Overview
Tracey Knapp is the author of two poetry collections, Swerve (Pine Row Press, 2026) and Mouth (42 Miles Press, 2015). She has received prizes and scholarships from La Romita School of Art in Terni, Italy, the Tin House Writers' Workshop, and the Dorothy Sargent Rosenberg Poetry Fund. Her work has appeared in the New Ohio Review, The Glacier, SWWIM, ONE ART, Cream City Review, The Pinch, and elsewhere. She has been nominated for Best of the Net and two Pushcart prizes. Originally from New York's Hudson Valley, Tracey lives in the California Bay Area. Find her at traceyknapp.com. THESE POEMS ARE REMARKABLE for the way they "swerve" from one association to
the next as they move down the page, their many catalogues lit by a vivid and worldly
imagery. I admire their tone, -both stoic and vulnerable-contemporary, ironic,
feminine, their wry humor never too far from the surface. -Dorianne Laux SQUASHING ALL NOTIONS OF POETRY as erudite, infallible, and beauteous, the
poems in Swerve deliver hilarious, heartbreaking eff-ups on every page. Think actual
people, actually farting. Tracey Knapp's deadpan, earnest delivery and lack of
pretension beckons us inside an unfurnished apartment, where we're pushed off the
cliff of an unlived memory into a unfamiliar carpet of humanness. That recollectionreconnection,
Knapp seems to say, is why we're drawn to art, and where we are
actually connected. And that where is awkward af. "Don't believe that no one else
cares if you're okay. You're totally wrong," Knapp writes. And I usually am, but in
Tracey Knapp's hands, I don't wanna be right. -Jennifer L. Knox IF YOU ARE A FAN OF MOUTH, Tracey Knapp's first book, you will be pleased that the
conversational, associative, tragi-comic, mordant, often self-mocking and flippant
voice of that collection returns in Swerve. But darker. But at the cusp of not being
funny at all. We are in the confessional; we are down in a hole. "There is some /
common urge to say whatever you don't have / anyone to tell except these strangers,"

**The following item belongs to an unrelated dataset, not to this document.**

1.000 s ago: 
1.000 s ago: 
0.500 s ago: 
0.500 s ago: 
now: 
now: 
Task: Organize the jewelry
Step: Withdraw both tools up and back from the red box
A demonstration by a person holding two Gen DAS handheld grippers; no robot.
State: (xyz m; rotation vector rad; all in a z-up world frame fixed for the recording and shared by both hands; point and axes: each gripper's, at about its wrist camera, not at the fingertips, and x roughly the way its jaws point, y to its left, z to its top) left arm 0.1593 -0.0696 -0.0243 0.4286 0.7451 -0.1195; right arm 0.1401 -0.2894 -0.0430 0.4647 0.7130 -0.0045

writes Knapp in the first poem, and she tells us: post-Covid malaise, loneliness,
dissipation, jury-rigged selfcare. "Can you name your scars and their reasons," asks
Knapp, contemplating her swerve into middle age, her AWOL "oomph." She comes
clean: "After a certain point you are everything / you've ever done to yourself," and
those things, decidedly, ain't that pretty at all. But even if " t]he small hours of morning
open like a sinkhole," even if "you are too old for cigarettes, too old / for Santa,"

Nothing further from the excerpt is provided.